Updated: Feb 27
Vinny is a sixteen-month-old Cameo x Milan pup. He had never seen an adult goat until we brought him to this pair of retired dairy goat girls. These goats are new to the ranch; Vinny is only the second Maremma we have brought into their field. This introduction went well, for both species.
Often, in our training sessions with both dogs and livestock, the livestock shows us when it is time to end the session. In the video above, the goats are calm and slightly curious of Vinny, for most of the time, we are in with them. But then, for whatever reason, they got springy and traveled to the bottom of the field, away from Vinny. I didn't see any action on Vinny's part that prompted their change in demeanor. I may just have a lot more to learn about goat behavior. But they got speedy, and Vinny became fast as well. He may have become excited because they were, or he may have been confused by their behavior and concerned. He went on the offense a bit, in that he barked, growled a little, and bounced at the girls; this is Vinny asking questions.

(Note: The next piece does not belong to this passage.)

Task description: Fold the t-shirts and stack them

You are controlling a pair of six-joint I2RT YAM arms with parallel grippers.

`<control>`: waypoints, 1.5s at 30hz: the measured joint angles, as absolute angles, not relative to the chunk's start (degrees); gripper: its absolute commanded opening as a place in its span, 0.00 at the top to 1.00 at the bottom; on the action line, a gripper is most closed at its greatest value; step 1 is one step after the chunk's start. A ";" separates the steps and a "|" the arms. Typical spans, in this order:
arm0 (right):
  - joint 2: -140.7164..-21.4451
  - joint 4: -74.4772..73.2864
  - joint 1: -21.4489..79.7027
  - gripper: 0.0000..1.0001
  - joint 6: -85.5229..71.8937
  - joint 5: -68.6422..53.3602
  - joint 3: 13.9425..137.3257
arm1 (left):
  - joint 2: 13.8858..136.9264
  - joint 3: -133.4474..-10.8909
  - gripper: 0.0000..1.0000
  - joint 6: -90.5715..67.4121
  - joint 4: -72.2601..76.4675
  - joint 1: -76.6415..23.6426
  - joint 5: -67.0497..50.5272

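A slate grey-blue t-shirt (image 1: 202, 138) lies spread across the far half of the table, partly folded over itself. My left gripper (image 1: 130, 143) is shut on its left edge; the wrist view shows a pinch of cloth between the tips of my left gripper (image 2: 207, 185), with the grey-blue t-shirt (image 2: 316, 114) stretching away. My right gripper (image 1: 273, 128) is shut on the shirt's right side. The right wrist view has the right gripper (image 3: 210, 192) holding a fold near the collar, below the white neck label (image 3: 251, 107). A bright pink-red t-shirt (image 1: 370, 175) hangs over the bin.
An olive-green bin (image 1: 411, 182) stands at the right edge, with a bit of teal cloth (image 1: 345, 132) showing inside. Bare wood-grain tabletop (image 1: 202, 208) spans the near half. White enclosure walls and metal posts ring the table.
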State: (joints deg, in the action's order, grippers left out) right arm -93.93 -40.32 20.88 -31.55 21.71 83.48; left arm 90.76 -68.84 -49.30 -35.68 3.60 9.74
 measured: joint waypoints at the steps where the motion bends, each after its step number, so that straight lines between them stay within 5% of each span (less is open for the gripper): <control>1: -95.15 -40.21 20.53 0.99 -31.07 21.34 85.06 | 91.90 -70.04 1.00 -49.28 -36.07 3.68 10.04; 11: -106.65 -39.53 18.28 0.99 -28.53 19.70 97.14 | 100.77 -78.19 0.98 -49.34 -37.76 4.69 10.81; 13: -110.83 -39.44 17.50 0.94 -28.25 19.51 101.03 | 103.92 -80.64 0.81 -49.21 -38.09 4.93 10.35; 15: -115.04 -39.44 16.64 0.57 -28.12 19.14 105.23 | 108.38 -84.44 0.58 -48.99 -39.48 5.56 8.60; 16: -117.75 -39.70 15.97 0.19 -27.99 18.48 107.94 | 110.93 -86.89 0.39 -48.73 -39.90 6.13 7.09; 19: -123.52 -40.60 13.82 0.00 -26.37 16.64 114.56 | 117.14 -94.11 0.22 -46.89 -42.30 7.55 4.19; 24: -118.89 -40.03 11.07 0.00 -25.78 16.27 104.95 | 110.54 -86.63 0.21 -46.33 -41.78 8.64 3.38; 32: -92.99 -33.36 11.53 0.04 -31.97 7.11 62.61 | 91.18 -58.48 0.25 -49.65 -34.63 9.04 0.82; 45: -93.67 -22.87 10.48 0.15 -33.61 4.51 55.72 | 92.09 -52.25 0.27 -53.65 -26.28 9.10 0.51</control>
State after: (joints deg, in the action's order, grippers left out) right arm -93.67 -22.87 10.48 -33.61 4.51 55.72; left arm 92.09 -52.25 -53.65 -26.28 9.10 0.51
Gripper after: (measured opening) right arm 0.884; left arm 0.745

Vinny was asking if the goats were a threat - if he had growled, and they had advanced at him, that might have meant the goats could be dangerous. If they had hassled Vinny here in this first interaction, and with him as a young and impressionable dog, that might have produced a lasting negative association concerning goats with Vinny. So, choosing suitable livestock for these introductions is a critical component of the success of the session.

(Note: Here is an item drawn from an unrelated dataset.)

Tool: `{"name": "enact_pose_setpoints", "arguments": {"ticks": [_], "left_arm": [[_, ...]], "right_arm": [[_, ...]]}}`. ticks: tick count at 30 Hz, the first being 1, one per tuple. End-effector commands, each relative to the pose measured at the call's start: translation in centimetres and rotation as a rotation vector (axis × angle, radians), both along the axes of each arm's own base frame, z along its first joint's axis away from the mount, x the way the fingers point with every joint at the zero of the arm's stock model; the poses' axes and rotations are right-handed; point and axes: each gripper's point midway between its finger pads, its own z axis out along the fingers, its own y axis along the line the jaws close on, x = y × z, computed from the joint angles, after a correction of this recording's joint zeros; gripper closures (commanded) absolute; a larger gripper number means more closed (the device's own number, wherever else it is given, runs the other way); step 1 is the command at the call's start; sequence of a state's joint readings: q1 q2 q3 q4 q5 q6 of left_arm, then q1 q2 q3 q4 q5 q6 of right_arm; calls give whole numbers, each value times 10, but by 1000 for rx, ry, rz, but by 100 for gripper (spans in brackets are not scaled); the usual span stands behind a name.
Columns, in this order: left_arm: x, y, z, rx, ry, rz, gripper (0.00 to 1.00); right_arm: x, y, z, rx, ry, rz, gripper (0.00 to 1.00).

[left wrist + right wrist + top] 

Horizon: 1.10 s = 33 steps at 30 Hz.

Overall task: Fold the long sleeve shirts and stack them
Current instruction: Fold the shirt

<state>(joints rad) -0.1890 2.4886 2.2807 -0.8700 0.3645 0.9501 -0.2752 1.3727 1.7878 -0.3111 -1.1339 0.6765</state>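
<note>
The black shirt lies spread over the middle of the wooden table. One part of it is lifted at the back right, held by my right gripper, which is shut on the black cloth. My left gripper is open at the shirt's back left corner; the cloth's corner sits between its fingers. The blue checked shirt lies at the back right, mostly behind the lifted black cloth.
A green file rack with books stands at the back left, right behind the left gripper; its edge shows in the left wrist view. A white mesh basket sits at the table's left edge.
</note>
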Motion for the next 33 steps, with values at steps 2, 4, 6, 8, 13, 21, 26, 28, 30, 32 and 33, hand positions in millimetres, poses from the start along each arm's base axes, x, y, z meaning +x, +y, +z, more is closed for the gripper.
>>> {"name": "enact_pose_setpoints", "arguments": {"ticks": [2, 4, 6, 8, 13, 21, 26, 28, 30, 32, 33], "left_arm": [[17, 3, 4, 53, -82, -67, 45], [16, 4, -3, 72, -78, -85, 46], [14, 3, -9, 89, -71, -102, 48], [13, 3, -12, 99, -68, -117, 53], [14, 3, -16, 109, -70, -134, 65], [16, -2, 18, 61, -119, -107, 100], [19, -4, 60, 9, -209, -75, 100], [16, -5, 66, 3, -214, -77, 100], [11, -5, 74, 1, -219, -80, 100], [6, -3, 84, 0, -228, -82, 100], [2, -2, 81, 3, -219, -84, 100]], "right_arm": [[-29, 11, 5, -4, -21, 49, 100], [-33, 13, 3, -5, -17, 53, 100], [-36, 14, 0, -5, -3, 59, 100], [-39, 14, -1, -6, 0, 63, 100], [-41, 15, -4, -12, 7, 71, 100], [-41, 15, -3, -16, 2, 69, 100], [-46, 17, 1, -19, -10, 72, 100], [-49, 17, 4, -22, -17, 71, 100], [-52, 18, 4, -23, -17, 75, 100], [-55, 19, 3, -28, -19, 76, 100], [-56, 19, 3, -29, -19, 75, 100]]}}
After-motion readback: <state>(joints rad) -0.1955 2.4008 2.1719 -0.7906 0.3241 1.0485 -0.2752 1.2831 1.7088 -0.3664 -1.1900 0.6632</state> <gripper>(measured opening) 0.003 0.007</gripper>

In the last three minutes of this session, you can see Vinny's body language change - he becomes visibly tense. My assistant attached the safety line, which connected her to him in a way that he understands; she is there to support him, physically as well as emotionally. She steps back, allowing him to work independently once again. Notice that he returned to her and leaned against her legs while he looked back at the goats and considered them. This check-in is a product of his extensive clicker training history with humans, lots of different humans. He used her proximity for emotional comfort while he considered his situation with the confusing goats.
Vinny's tension continued to increase, so his handler put a steady hand on him. That helped him, but it wasn't enough. If you watch the goats, as each of these pieces plays out with Vinny, their behavior changes as well. I am not sure if they caused the changes in Vinny or if the goats reacted to him, but either way, it became very clear that it was time to end the session, in deference to both the goats and Vinny.
Notice how easy it was for his handler to get Vinny's attention - his "eyes" as we call it. She never pulled on the safety line to ask for his attention, although she did use it once to stop his advance to the goats. The use of the safety line is never used as a way to "correct" a dog; it is simply a way to safely stop the dog's body, which gives the handler time to get the dog's brain back. An excited dog does not learn well. Stopping the dog with the safety line and then getting his eyes, so that he can be reinforced for any behavior he knows well, creates an emotional re-set for the dog. Often, that is all that is needed for the dog to have a learning brain again and, therefore, be able to continue with the training session. If the dog cannot re-set back to a calm learning brain, then it is time to end the session.
Notice how this session ended. Vinny chose to be close to his handler and give her his eyes because that was a safe place for him. She did a little clicker work to build his confidence, and then she let him strut out of the field, having met BIG goats for the first time and having lived to tell the tale.
Now, think about this.....
How might this introduction have gone differently without the use of a safety line? How about without the benefit of the clicker training history of the dog? I think it is likely that at some point, a dog such as Vinny might speed toward the goats - how would the handler stop him? How would that feel to the dog? Would the dog feel welcomed by that management? Would it build his confidence, or would he hope to avoid the human? How would all this affect his view of if goats are good, or bad?
Almost always, when we do these introductions, and I share them with you, you see "easy" dogs, and it often looks like the handler isn't really doing much. No problem, right? You can do this, right? How would your current LGD react in a situation such as the one in the video, given your current level of training history with him?
Today is a good day to train; today is a good day to begin to develop the depth of relationship with your own dog(s) that you see between this handler and Vinny. It is worth mentioning here that the last safety line training work she did with Vinny was at least a year ago. Vinny understands our training language. His handler understands our training language. So, she can step in, and they can train together in a new situation even though so much time has gone by. A new owner of one of our pups, who knows the language, per the Foundations course and our blogs library, can come here and train with our dogs. The video above demonstrates some of why I require the Karen Pryor Dog Training Foundations Course for new owners - before the dogs go to them.